**Required work**
Count the lines below that contain the word "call", and reply with only that number.

Source records Block Start

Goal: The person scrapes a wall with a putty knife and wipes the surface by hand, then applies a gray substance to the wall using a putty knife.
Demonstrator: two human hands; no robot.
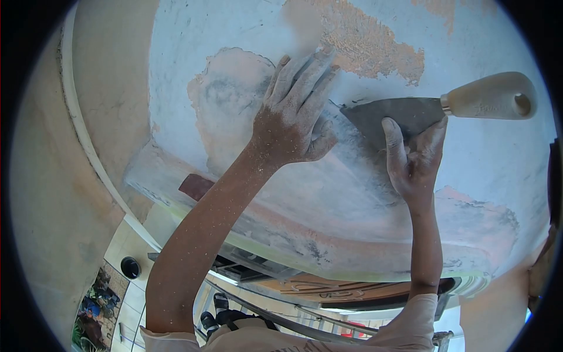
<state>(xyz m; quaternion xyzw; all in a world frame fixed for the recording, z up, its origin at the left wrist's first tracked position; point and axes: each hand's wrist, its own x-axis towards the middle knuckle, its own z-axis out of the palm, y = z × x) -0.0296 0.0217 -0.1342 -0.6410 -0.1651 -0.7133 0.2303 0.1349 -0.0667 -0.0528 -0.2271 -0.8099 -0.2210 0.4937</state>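
Observation:
My left hand (296, 111), dusted white, lies flat against the pale blue painted wall (229, 29), with its fingers stretched out and nothing visible in it. Under and beside it is a patch (226, 94) of bare, greyish-pink plaster with a ragged paint edge. My right hand (416, 155) grips a putty knife (399, 111) by its broad grey blade, thumb on the near face. The knife's pale wooden handle (489, 97) points right, and the blade's edge faces left, towards my left hand. The fingers behind the blade are partly hidden.
A dark red piece (196, 186), perhaps sandpaper, rests on the ledge near my left forearm. Peeled beige plaster (375, 44) shows above. Metal rails (275, 317) cross below me. A black bucket (130, 267) stands far down on the tiled floor (130, 305).

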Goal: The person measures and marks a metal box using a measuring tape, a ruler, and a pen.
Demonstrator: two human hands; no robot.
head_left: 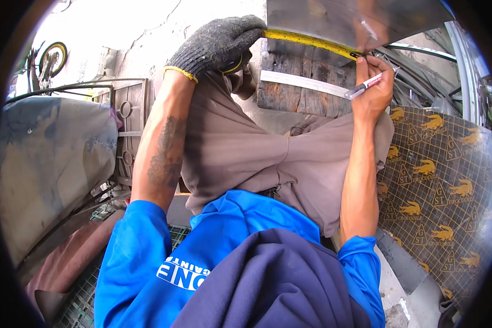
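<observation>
My left hand [218, 46], in a dark grey knit glove with a yellow cuff, is closed on a tape measure; its case is mostly hidden by the glove. The yellow tape blade [311, 41] stretches to the right along the edge of a shiny metal sheet [317, 16]. At the tape's far end my bare right hand [375, 85] has thumb and fingertips pinched near the metal sheet's edge. A marker pen [364, 87] with a clear cap lies held across that same hand. Below the tape, a pale flat strip [303, 81] rests on a worn wooden block [287, 98].
To the right, a dark board printed with crocodiles [426, 191] stands near my leg. Metal lengths [459, 65] lie behind my right hand. On the left are a metal gate [131, 115] and a cloth-like grey cover [54, 169]. A bicycle wheel [53, 59] shows farther off.
</observation>
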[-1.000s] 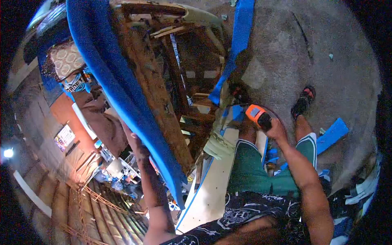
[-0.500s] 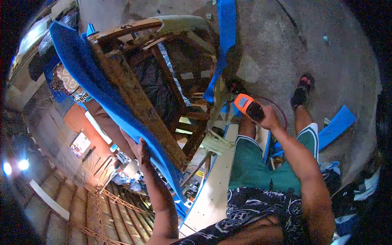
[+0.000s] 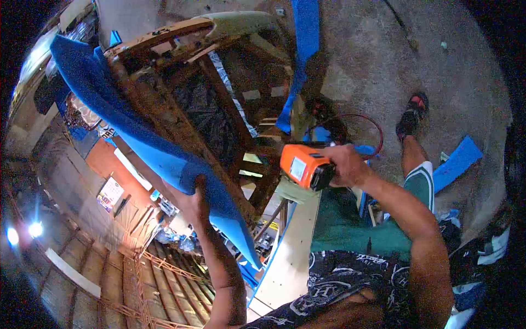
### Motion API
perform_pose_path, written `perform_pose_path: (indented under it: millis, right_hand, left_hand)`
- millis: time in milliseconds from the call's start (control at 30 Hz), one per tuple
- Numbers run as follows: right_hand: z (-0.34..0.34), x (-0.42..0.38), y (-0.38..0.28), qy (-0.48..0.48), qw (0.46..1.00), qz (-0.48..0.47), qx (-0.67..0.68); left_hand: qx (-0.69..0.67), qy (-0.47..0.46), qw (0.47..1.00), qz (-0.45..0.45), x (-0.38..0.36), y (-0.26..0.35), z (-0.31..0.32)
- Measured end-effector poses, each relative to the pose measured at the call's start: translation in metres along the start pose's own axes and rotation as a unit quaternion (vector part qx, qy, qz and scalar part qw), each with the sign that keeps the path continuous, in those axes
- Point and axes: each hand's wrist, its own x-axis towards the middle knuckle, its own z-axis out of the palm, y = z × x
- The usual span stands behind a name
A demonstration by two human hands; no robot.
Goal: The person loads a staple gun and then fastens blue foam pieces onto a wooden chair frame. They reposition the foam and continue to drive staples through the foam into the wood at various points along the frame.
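The clearest lettering is the white print on the person's black shirt (image 3: pixel 339 279), where a ringed H can be read among smaller script that cannot; a dark-lettered light cloth (image 3: pixel 107 131) past the far edge of the work shows only part of a word, and a white printed sheet like a calendar (image 3: pixel 110 193), on an orange-brown wall panel (image 3: pixel 98 159), is too small to read. The orange and black handheld power tool (image 3: pixel 304 164) bears a pale rectangular label on its side, its text likewise illegible. The right hand (image 3: pixel 348 167) is closed around the tool's rear grip, fingers wrapped, holding it just above the near end of a brown wooden furniture frame (image 3: pixel 159 104); whether a finger presses a trigger cannot be told. A thin red hose (image 3: pixel 379 131) curves behind that hand. The left hand (image 3: pixel 194 203) is closed on the lower edge of a long blue foam sheet (image 3: pixel 137 137), a digit pressed up over its face and the other fingers partly hidden. The sheet runs slantwise along the frame's outer side, touching it near the top. Pale padding (image 3: pixel 244 21) covers part of the frame's curved far rail, and black sheeting (image 3: pixel 203 115) shows inside. A blue strip (image 3: pixel 307 33) hangs at the frame's other side, a blue offcut (image 3: pixel 460 164) lies on the grey floor (image 3: pixel 361 66), and a pale flat board (image 3: pixel 290 257) extends beside the green shorts (image 3: pixel 356 236).
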Motion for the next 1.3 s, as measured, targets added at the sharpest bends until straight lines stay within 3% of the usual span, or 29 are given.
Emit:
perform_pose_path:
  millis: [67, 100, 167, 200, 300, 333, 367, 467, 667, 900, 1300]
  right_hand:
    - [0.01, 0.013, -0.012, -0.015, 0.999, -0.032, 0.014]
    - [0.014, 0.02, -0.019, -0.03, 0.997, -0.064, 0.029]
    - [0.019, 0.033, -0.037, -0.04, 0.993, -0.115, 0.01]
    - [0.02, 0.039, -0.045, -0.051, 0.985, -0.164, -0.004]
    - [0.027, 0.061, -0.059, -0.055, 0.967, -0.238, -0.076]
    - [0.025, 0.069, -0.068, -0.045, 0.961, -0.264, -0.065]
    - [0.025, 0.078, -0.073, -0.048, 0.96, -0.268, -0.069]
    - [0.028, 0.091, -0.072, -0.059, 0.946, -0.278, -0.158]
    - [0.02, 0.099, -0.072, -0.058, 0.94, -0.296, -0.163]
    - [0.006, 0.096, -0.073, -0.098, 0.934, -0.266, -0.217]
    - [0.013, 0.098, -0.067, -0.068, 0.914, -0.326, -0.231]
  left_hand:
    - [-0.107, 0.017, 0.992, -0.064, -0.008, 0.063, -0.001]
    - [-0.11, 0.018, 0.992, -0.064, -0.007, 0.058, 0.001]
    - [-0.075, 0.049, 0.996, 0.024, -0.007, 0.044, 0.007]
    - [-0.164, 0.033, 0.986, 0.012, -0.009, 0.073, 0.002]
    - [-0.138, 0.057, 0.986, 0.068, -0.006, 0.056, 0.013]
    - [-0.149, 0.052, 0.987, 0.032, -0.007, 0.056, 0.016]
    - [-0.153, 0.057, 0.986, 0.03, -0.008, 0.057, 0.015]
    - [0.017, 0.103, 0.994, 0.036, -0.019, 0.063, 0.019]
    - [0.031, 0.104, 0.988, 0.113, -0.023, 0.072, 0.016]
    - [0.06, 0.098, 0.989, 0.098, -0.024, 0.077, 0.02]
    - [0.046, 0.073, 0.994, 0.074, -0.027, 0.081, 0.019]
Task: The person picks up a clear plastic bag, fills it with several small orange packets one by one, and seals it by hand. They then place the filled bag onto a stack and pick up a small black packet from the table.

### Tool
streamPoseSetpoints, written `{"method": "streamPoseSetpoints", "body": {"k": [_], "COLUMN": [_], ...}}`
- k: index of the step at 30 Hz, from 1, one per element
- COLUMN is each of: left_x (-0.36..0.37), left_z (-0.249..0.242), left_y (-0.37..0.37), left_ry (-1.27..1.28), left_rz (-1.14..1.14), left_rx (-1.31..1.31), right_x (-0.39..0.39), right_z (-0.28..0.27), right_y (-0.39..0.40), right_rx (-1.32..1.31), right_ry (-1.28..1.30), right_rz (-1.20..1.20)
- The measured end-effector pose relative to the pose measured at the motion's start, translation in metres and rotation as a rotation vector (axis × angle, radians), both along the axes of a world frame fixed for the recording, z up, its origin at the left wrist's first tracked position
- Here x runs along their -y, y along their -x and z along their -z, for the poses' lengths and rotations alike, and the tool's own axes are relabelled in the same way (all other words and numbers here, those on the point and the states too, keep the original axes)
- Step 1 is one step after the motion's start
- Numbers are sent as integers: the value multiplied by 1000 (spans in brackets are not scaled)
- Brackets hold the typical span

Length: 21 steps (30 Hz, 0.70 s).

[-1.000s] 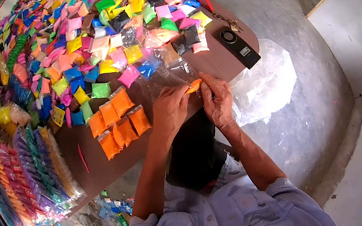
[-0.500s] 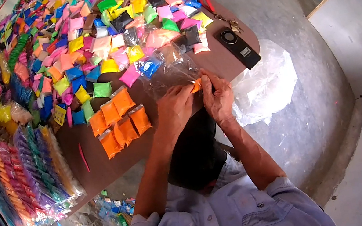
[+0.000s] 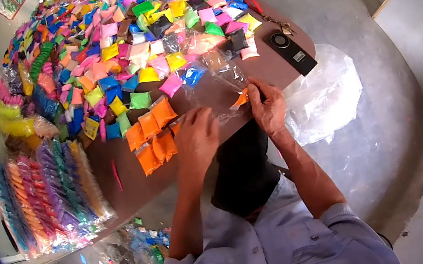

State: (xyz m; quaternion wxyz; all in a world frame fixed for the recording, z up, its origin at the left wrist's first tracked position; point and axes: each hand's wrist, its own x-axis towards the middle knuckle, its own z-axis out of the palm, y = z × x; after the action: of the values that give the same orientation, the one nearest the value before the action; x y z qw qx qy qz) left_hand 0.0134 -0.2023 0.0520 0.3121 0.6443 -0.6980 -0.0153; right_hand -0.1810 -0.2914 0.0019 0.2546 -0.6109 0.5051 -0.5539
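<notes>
My right hand (image 3: 269,105) pinches the edge of a clear plastic bag (image 3: 226,70) at the table's near edge. Inside the bag's mouth, beside my right fingertips, an orange packet (image 3: 240,98) shows. My left hand (image 3: 197,137) is off the bag, over the right side of a group of flat orange packets (image 3: 149,124). Its fingers look loosely apart, and nothing shows in them. The hand partly covers the rightmost orange packet, so contact is hard to judge.
A large heap of small coloured packets (image 3: 113,51) covers the far table. Long bags of stacked packets (image 3: 55,195) lie at left, near a pink pen-like stick (image 3: 116,174). A black device (image 3: 290,53) and keys (image 3: 286,28) lie right. A clear plastic sheet (image 3: 327,94) hangs beyond the edge.
My left hand has let go of the bag and moved left to the orange packets. My right hand still holds the bag. The whole view has shifted slightly.
</notes>
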Motion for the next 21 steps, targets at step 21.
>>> {"method": "streamPoseSetpoints", "body": {"k": [21], "left_x": [-20], "left_z": [-13], "left_y": [-41], "left_ry": [-287], "left_rz": [-165], "left_rx": [88], "right_x": [-2], "right_z": [4], "right_y": [1], "right_rx": [-2], "right_ry": [46], "right_rz": [42]}}
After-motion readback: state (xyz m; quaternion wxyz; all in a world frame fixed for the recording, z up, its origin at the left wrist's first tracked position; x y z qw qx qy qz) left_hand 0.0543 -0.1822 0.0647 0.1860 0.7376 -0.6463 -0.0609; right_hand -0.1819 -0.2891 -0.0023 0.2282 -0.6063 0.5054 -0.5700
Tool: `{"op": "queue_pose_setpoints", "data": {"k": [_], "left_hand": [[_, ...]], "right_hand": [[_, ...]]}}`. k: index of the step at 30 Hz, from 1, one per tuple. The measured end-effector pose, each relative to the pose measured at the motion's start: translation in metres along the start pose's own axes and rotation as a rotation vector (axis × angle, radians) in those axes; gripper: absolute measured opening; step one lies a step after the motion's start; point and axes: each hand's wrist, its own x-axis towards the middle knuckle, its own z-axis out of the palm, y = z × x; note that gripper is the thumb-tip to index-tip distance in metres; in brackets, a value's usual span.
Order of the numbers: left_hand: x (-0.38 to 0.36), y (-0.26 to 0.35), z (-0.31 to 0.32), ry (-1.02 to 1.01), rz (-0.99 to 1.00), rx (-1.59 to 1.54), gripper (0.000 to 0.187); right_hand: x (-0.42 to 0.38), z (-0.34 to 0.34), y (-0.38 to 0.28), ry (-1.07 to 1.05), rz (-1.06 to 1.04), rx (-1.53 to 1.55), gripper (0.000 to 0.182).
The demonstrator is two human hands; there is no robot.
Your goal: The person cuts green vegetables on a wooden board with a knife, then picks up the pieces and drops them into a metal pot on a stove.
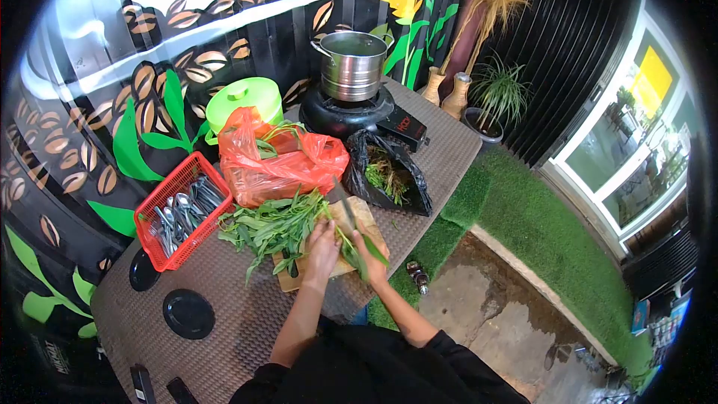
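Note:
Leafy green stems [277,226] lie in a pile over the left part of a wooden cutting board [372,230]. My left hand [322,248] is closed around some of the stems at the pile's right side. A knife [344,204] is in my right hand [366,256], its blade pointing up and away over the board. Long leaves hang beside my right fingers. Just behind the pile sits a red plastic bag [280,164] with more greens inside. To its right, an open black bag [389,181] holds greens and stems.
A red basket [183,213] of cutlery stands left on the woven table [247,314], near two black round plates [188,314]. Behind are a green lidded container [243,105] and a steel pot [354,67] on a black stove [344,116].

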Motion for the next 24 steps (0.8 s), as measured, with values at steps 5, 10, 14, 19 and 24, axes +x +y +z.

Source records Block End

**Task solution**
2